Attorney Rowley counsels that the plaintiff’s bar request production of insurance policies, both primary excess and all related declarations pages.  He also advocates requiring a declaration under oath by the policyholder that all policies in effect at the time of the loss have been produced.

Attorney Rowley emphasizes that the key to achieving maximum results for a client is a properly drafted demand letter, which contains the following components:

  • Direct the letter to all members of the defense team including the defendant, its insurer, defense counsel, and private counsel for the defendant.
  • Demand policy limits.
  • Set a deadline.
  • Open the policy.
  • Tell a human story.
  • Outline what witnesses will say.
  • Warn that the claimant will seek monies above the policy at trial.
  • Remind the defense team of the insurer’s obligation to its insured.
  • Expose the conflict requiring the insurer to protect the financial interests of the defendant.
  • Support the claims through necessary evidence of damages, including medical records and bills.
  • Set up the case for a bad faith claim if the demand is denied or delayed.
  • Seek to set high reserves.
  • Press the conflict between the insurer and its insured.
  • Always stay polite.

Response of the Defense

As a general matter, an insurer does not have a duty to settle, but is obligated to make reasonable settlement decisions. In many jurisdictions, an insurer’s failure to make reasonable settlement decisions can result in the opening of the policy limits.  However, the insurer can protect itself from liability exposure in excess of the policy limits by responding to policy-limits demands in a timely and reasonable manner.

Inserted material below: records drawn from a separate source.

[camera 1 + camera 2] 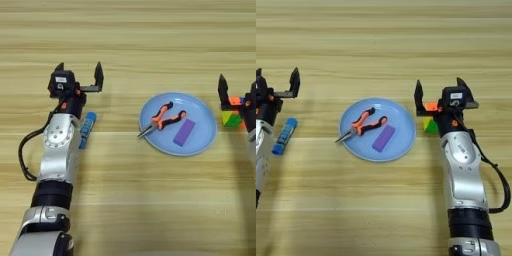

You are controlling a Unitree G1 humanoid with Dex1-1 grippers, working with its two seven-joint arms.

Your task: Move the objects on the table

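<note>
Puzzle cube (430,116) between spread fingers of right claw (439,92), beside plate (356,146).

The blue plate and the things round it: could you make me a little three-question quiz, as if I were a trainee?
1. True or false: the pliers lie on the blue plate beside a purple block.
2. Which pincer is at the puzzle cube? A left B right
3. Fill in: the blue tube lies on the table beside the robot's ____ arm.

Key: 1 true; 2 B; 3 left.
</note>
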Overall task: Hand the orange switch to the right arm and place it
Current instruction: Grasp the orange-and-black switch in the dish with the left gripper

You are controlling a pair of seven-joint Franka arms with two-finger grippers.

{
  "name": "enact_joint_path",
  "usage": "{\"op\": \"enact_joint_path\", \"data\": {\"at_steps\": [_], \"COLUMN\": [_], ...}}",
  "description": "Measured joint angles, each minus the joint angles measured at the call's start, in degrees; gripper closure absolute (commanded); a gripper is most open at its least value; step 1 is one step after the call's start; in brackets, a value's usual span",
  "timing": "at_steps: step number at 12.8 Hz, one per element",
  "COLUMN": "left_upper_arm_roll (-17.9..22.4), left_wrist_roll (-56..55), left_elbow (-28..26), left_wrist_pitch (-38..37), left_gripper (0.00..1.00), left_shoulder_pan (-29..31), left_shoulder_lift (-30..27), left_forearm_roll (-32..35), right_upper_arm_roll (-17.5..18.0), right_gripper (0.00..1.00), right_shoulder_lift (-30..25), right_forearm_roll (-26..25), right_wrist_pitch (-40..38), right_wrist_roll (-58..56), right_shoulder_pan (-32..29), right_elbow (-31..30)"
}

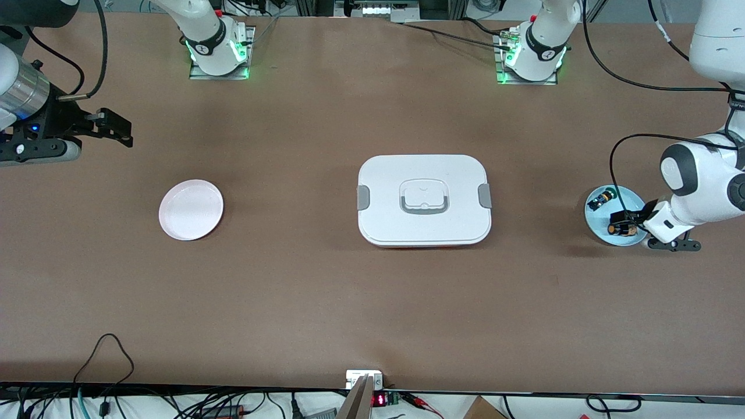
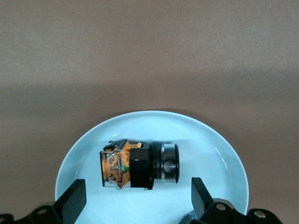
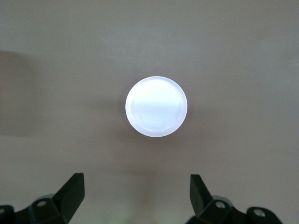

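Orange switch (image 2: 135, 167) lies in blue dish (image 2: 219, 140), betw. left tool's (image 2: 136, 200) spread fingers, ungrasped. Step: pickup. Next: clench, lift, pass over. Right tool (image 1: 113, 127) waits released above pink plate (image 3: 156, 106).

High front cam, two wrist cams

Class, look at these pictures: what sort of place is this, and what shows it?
Probably a robotics lab: two white arms bolted to a brown table, loose cables along its edge, and staged items like a closed white box.
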Motion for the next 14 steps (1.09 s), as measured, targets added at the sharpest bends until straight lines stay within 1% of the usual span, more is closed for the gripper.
{"op": "enact_joint_path", "data": {"at_steps": [3, 6, 7, 8, 9, 10, 12, 13, 14], "left_upper_arm_roll": [-0.06, -0.06, -0.06, -0.06, -0.06, -0.06, -0.09, -0.18, -0.41], "left_wrist_roll": [0.02, 0.04, 0.04, 0.04, 0.04, 0.04, 0.05, 0.05, 0.05], "left_elbow": [-0.04, -0.06, -0.06, -0.06, -0.06, -0.06, 0.05, 0.34, 0.86], "left_wrist_pitch": [1.18, 2.9, 3.83, 4.41, 4.71, 4.83, 4.86, 4.86, 4.66], "left_gripper": [0.02, 0.05, 0.1, 0.23, 0.4, 0.53, 0.62, 0.69, 0.72], "left_shoulder_pan": [0.0, 0.01, 0.05, 0.09, 0.1, 0.1, 0.11, 0.11, 0.11], "left_shoulder_lift": [0.92, 2.08, 2.49, 2.87, 3.15, 3.25, 3.24, 3.22, 3.14], "left_forearm_roll": [-1.06, -1.25, -1.25, -1.25, -1.25, -1.25, -1.26, -1.27, -1.27], "right_upper_arm_roll": [0.0, 0.0, 0.0, -0.02, -0.05, -0.06, -0.02, 0.01, 0.01], "right_gripper": [0.0, 0.0, 0.0, 0.0, 0.0, 0.0, 0.0, 0.0, 0.0], "right_shoulder_lift": [0.14, 0.16, 0.16, 0.16, 0.16, 0.16, 0.16, 0.17, 0.16], "right_forearm_roll": [0.0, 0.0, 0.11, 0.68, 1.56, 2.01, 2.35, 2.39, 2.45], "right_wrist_pitch": [0.17, 0.26, 0.28, 0.29, 0.25, 0.22, 0.2, 0.24, 0.29], "right_wrist_roll": [0.0, 0.0, 0.0, 0.0, 0.0, 0.0, 0.0, 0.0, 0.0], "right_shoulder_pan": [0.0, 0.01, 0.0, -0.01, -0.05, -0.07, 0.0, 0.03, 0.03], "right_elbow": [0.0, 0.0, 0.0, 0.0, 0.0, 0.0, 0.0, 0.0, 0.0]}}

Recommended best practices for responding to a policy limits demand include:

  • Send a timely written response to every time-limit demand from plaintiff’s counsel.
  • Request, in writing, that plaintiff’s counsel provide the defense with all materials from their file that supports the demand.
  • Set forth in the response letter all steps that the insurer has taken to investigate plaintiff’s claim.
  • Include in the response letter all additional steps necessary to complete the evaluation of the claim.
  • Identify any evidence or information in the claimant’s control that is unavailable for review.
  • Identify any authority that provides the carrier with additional time to respond.


The significant expansion of civil case mediations, brought about by the widespread use of remote audio-visual conferencing technologies and the desire to avoid the unpredictability of civil juries, has been accompanied by the plaintiff’s bar increasingly utilizing aggressive settlement strategies of the type advocated by Attorney Nicholas Rowley in his book Running with the Bulls: How to Win Top-Dollar Settlements.  Understanding, anticipating, and properly responding to plaintiff’s settlement and mediation strategies will enhance the defense team’s ability to neutralize or counter the impact of plaintiff’s settlement negotiation and mediation game plan to better achieve desired results for the defense.